By the late 1990s it offered lounge music and newscasts under the name Ondas del Lago.

===La 69===
In 2001, Grupo Radio Centro bought the indebted station, disaffiliated it from the Cadena RASA system and converted it to a news format, known as La 69 - Es Noticia. The purchase was made possible because the previous year Radio Centro had sold 1320 AM and 1560 AM to Infored. However, the station generally lacked unique programming. It mainly aired a simulcast of the two-hour midday newscast of Radio Red, which was hosted by Jacobo Zabludovsky until his death on July 2, 2015, being substituted by Juan Francisco Castañeda. The newscast originated on XEN, before moving to Radio Red in 2004.

The newscast was recorded and repeated throughout the day and on weekends. Another program, a seven-hour morning talk show, "¿Y usted, qué opina?" hosted by Nino Canún, was cancelled in August 2014. The station's only original programming on its final years were cultural capsules aired during commercial breaks, having no advertisers outside of government and electoral spots.

===Radio Centro and El Fonógrafo===
In 2017, citing "changes in AM transmission infrastructure," Grupo Radio Centro reorganized all of its AM radio stations.

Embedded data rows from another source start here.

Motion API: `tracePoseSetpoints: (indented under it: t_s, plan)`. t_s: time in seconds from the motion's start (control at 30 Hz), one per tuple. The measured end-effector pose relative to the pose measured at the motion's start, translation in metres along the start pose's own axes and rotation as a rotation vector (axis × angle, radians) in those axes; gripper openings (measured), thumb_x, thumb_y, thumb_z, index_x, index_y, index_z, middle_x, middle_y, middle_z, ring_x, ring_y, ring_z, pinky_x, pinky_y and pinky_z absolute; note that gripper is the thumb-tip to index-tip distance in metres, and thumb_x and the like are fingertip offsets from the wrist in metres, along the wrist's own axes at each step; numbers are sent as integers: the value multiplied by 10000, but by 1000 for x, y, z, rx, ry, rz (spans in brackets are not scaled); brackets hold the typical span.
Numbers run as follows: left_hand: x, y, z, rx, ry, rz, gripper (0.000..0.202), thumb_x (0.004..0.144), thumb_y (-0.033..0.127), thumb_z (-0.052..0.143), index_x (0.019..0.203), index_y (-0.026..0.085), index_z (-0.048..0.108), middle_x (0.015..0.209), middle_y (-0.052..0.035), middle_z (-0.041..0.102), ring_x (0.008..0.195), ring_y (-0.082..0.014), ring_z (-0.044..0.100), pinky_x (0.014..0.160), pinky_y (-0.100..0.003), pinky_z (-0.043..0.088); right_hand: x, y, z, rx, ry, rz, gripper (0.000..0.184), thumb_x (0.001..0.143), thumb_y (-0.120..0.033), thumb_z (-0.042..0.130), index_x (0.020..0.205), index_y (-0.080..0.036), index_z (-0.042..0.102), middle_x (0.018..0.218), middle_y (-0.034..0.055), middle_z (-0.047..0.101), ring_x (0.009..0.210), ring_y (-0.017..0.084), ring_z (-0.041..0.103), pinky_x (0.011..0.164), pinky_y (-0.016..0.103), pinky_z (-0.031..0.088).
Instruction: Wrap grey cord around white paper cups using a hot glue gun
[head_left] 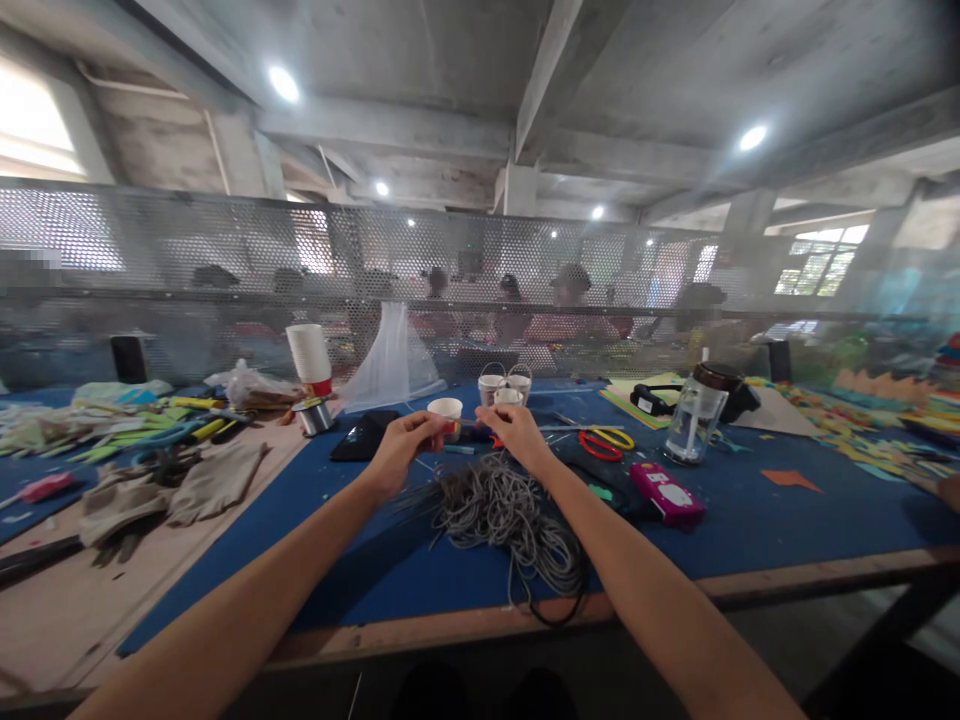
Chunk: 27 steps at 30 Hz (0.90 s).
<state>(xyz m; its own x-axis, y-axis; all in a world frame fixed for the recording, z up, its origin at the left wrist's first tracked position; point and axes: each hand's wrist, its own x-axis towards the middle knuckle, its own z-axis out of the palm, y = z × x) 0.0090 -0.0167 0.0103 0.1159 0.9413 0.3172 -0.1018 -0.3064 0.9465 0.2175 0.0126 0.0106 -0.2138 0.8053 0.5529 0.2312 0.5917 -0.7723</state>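
My left hand (405, 452) is closed in a pinch beside a white paper cup (445, 408) with a red and yellow band low on its side. Whether the fingers touch that cup, I cannot tell. My right hand (519, 436) also pinches, in front of several small white cups with wire handles (492, 384). A thin pale line seems to run between the two hands, too fine to name. Under them lies a tangled heap of grey cord (510, 520). Scissors with red and yellow handles (604, 442) rest to the right of my right hand.
A stack of paper cups (308, 355), a wire spool (313, 416) and a dark phone-like slab (363, 436) stand left. Gloves (217, 482) and tools lie further left. Right are a magenta box (666, 494), a glass bottle (694, 420) and paper scraps. Perforated mesh (465, 260) rises behind.
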Motion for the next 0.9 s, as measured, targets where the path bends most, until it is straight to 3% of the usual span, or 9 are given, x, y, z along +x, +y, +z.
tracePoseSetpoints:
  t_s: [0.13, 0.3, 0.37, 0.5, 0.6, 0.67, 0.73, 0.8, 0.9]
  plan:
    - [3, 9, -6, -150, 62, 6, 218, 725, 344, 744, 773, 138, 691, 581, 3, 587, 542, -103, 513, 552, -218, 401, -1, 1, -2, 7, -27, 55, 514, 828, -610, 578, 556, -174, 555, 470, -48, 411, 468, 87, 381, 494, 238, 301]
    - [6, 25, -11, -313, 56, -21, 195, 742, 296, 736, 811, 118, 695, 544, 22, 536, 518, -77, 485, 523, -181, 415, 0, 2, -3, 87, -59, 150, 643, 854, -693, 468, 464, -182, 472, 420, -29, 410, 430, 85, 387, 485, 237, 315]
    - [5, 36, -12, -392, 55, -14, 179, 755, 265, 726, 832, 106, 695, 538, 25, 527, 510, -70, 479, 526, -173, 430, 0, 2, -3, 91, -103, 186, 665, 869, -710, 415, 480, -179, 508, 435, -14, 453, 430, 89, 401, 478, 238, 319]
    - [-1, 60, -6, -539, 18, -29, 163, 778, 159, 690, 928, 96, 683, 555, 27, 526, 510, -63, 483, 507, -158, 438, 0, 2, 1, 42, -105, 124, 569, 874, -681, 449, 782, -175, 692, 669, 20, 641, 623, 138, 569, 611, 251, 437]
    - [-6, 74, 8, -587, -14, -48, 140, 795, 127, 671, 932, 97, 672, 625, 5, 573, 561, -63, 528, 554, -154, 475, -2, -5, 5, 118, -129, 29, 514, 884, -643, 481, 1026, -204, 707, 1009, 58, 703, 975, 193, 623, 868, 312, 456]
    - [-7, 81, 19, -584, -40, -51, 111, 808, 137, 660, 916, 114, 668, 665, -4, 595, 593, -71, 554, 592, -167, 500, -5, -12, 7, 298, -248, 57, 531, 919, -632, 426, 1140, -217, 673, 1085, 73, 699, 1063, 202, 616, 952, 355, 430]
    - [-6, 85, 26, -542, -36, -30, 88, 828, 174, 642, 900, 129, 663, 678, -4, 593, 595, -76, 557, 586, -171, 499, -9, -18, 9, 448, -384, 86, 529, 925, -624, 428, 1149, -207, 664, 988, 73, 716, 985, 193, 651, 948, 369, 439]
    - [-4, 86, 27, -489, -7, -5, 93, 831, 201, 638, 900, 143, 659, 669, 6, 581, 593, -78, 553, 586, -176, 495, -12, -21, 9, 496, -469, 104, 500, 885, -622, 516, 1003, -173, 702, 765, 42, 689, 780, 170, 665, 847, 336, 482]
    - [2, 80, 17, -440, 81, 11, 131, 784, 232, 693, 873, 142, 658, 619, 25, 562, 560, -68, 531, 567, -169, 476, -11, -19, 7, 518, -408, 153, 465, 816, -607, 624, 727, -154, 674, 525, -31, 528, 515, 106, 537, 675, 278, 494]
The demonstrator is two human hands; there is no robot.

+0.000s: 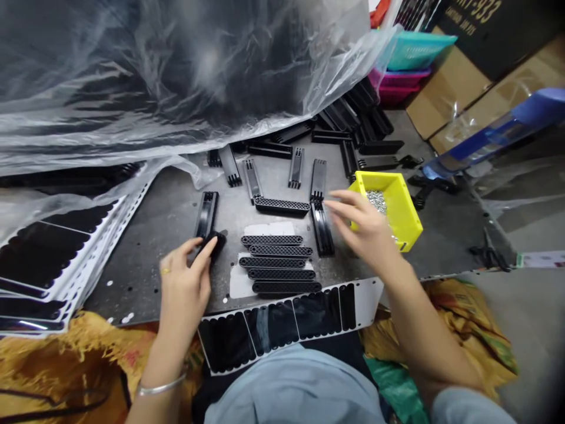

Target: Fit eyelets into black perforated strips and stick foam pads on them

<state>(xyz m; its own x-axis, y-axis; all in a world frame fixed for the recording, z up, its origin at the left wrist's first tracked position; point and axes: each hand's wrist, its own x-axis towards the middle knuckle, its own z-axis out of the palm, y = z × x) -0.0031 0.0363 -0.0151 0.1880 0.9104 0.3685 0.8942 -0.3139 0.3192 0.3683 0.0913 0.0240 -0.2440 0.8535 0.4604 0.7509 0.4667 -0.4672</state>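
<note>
My left hand (186, 275), a ring on one finger, grips a small black plastic part (217, 246) between thumb and fingers, just above the table. Right behind it lies a long black plastic strip (206, 213) with slotted ends. My right hand (364, 227) hovers with fingers apart, holding nothing that I can see. It is between a glossy black strip (322, 229) and a yellow bin (408, 221) with small silvery metal pieces (376, 201). Between my hands, several lattice-faced black bars (281, 263) are stacked in rows on white paper.
A sheet of black adhesive strips (293, 318) lies along the front table edge; more sheets (48, 253) are at left. Clear plastic (185, 70) covers the back. Loose black strips (344, 115) pile behind the bin. Scissors (489, 250) and a blue tube-shaped object (498, 132) are at right.
</note>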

It shut down several stations and consolidated their programs. La 69 was replaced by content from the former XEQR-AM 1030, talk-formatted Radio Centro, and XEJP-AM 1150, Spanish oldies El Fonógrafo.

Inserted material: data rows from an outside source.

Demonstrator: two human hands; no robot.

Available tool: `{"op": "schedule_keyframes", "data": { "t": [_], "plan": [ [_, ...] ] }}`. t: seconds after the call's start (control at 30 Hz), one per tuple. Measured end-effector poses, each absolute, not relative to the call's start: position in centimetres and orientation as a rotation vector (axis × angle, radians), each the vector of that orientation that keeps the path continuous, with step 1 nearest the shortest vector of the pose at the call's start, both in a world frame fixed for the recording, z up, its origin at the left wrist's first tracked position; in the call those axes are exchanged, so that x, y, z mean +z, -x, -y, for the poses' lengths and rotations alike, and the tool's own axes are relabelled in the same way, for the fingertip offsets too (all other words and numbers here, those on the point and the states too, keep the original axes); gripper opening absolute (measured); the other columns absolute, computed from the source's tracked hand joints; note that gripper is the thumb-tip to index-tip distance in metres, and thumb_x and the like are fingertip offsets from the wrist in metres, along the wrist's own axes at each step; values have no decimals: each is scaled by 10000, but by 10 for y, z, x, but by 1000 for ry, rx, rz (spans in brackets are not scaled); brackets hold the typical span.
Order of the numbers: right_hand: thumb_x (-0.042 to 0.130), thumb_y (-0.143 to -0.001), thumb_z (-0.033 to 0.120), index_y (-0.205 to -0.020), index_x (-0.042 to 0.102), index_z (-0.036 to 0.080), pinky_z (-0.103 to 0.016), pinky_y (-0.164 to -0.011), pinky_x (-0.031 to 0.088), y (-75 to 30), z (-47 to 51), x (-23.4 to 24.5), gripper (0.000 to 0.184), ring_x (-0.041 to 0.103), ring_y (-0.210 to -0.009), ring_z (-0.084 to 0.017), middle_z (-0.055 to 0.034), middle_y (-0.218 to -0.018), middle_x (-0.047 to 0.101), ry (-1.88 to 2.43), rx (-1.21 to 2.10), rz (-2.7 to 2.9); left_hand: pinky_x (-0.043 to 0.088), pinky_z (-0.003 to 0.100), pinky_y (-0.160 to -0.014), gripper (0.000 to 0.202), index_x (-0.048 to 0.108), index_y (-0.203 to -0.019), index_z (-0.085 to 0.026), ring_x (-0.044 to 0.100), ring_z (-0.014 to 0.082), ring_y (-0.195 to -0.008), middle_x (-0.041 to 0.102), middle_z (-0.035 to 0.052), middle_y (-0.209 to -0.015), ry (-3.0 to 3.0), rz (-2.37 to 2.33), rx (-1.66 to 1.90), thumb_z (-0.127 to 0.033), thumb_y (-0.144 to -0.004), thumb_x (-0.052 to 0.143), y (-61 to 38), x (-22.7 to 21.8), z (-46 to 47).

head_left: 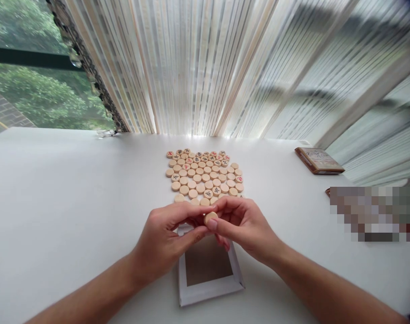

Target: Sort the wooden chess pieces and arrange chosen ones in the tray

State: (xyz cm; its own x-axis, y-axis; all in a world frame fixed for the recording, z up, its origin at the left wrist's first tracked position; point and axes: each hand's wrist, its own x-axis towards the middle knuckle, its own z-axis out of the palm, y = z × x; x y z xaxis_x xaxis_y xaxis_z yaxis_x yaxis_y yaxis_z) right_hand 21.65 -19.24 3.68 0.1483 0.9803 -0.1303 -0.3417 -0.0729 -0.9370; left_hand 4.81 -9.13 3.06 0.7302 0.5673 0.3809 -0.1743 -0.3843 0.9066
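Observation:
A round wooden game piece point(210, 218) is pinched between the fingertips of my left hand point(167, 240) and my right hand point(243, 225), just above the table. Both hands are closed on it from either side. Beyond them lies a patch of several wooden discs point(205, 177), laid flat on the white table point(73, 202); a few show red or black characters, most are blank side up. Under my hands sits a shallow white box tray point(209, 292) with a brown inside, its far end hidden by my fingers.
A brown box lid point(318, 160) with a picture lies at the right rear of the table. A blurred-out patch point(371, 213) covers something at the right edge. Striped curtains point(225, 67) hang behind the table, with a window point(29, 90) at the left.

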Motion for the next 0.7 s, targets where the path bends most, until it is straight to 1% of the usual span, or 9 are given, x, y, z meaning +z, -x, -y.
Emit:
{"op": "schedule_keyframes", "data": {
  "t": [0.13, 0.2, 0.3, 0.43, 0.53, 0.7],
  "plan": [
    [998, -648, 299, -770, 677, 151, -138, -383, 434, -216, 194, 36, 374, 548, -409, -62, 30, -579, 681, 1136, 1320, 772, 617, 222, -749, 287, 823, -1142, -213, 761, 145, -764, 823, 28, -883, -1944, -283, 871, -107, -876, 805, -48, 31, 91],
    [978, -689, 313, -770, 676, 147, -140, -384, 444, -217, 194, 35, 354, 560, -408, -66, 15, -587, 697, 1121, 1327, 780, 612, 221, -761, 261, 819, -1132, -203, 764, 146, -773, 824, 31, -886, -1925, -262, 849, -111, -889, 794, -47, 30, 90],
    [923, -777, 348, -767, 673, 146, -161, -399, 494, -217, 194, 34, 322, 595, -416, -84, 7, -597, 702, 1056, 1344, 799, 608, 219, -765, 221, 813, -1116, -196, 768, 149, -791, 820, 33, -891, -1854, -249, 775, -131, -907, 785, -47, 30, 89],
    [816, -905, 380, -805, 679, 142, -171, -418, 535, -220, 194, 32, 293, 644, -453, -96, -8, -652, 717, 952, 1381, 810, 619, 194, -771, 249, 808, -1133, -217, 773, 138, -815, 820, 17, -912, -1723, -265, 739, -124, -902, 793, -46, 29, 90],
    [792, -932, 345, -849, 688, 141, -177, -444, 561, -221, 194, 31, 243, 674, -491, -103, -15, -690, 733, 911, 1411, 801, 636, 189, -791, 293, 804, -1155, -244, 791, 135, -827, 828, 1, -933, -1618, -264, 726, -101, -899, 793, -46, 28, 90],
    [809, -915, 256, -911, 695, 146, -184, -488, 589, -221, 194, 29, 157, 697, -527, -102, -13, -736, 753, 839, 1414, 799, 655, 194, -773, 319, 816, -1153, -279, 803, 136, -803, 837, -12, -952, -1547, -260, 736, -94, -894, 797, -48, 29, 90]
  ]
}}
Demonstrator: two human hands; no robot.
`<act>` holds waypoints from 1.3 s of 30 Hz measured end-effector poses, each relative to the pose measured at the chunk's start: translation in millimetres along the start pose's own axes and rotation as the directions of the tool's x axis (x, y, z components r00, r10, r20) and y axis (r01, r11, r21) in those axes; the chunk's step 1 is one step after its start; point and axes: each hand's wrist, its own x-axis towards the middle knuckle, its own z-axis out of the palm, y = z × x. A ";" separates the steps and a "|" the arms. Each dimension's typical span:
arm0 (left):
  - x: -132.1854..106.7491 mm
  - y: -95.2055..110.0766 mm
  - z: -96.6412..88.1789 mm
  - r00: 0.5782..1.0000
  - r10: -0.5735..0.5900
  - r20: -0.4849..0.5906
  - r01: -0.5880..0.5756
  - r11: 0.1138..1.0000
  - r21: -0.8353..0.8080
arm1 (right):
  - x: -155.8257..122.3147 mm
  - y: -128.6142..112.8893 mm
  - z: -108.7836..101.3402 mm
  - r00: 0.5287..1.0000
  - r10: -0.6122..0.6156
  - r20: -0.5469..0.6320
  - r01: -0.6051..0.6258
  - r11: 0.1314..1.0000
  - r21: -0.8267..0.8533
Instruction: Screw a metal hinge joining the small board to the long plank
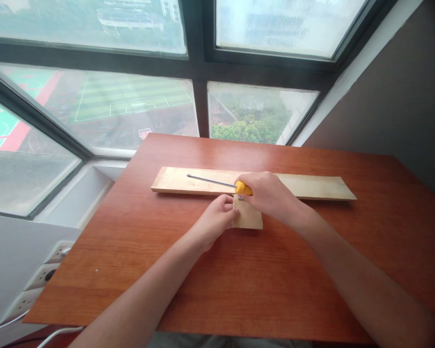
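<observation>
Table (239, 280) middle | our left hand (217, 215) pinches block (249, 218) beside plank (311, 186) | right hand (270, 193) clenches screwdriver (212, 181) | risk, we judge: block skids if pinch loosens

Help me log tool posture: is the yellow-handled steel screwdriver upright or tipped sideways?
Tipped sideways: the yellow-handled steel screwdriver points left over the long wooden plank, in the right hand.

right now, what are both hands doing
left hand: closed, fingers gripping the left edge of the small wooden block
right hand: closed around the yellow-handled screwdriver
</observation>
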 end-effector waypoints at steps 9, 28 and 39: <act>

Radio Centro's sole program to transition to XEN, "Buenos Días con Héctor Martínez Serrano" aired daily from 5:30 to 10:00am, with El Fonógrafo's musical programming filling in the rest of the air time (except for Sundays at noon, when Catholic mass was aired). From 2019 to 2022, the station was also occasionally used as an overflow to broadcast soccer matches from Liga MX as well as the UEFA Champions League. Besides airing on XEN, El Fonógrafo also maintains a separate stream solely dedicated to music without announcers or commercial interruptions, which could also be heard on the HD2 subchannel of XEJP-FM until 2020. Martínez Serrano died on May 9, 2020, with his son Manelic and his former collaborators taking over the hosting of "Buenos Días".

Beginning on May 18, 2020, XEN began to be simulcasted on XEQR-AM, ending on June 18, 2022, when the latter rebranded as a sports talk station. Following the August 2023 relaunch of XEQR as an oldies and standards station (similar to El Fonógrafo's original format), "Buenos Días" returned to that frequency and XEN became an all-music station again for the first time since its "Radio Mundo" days.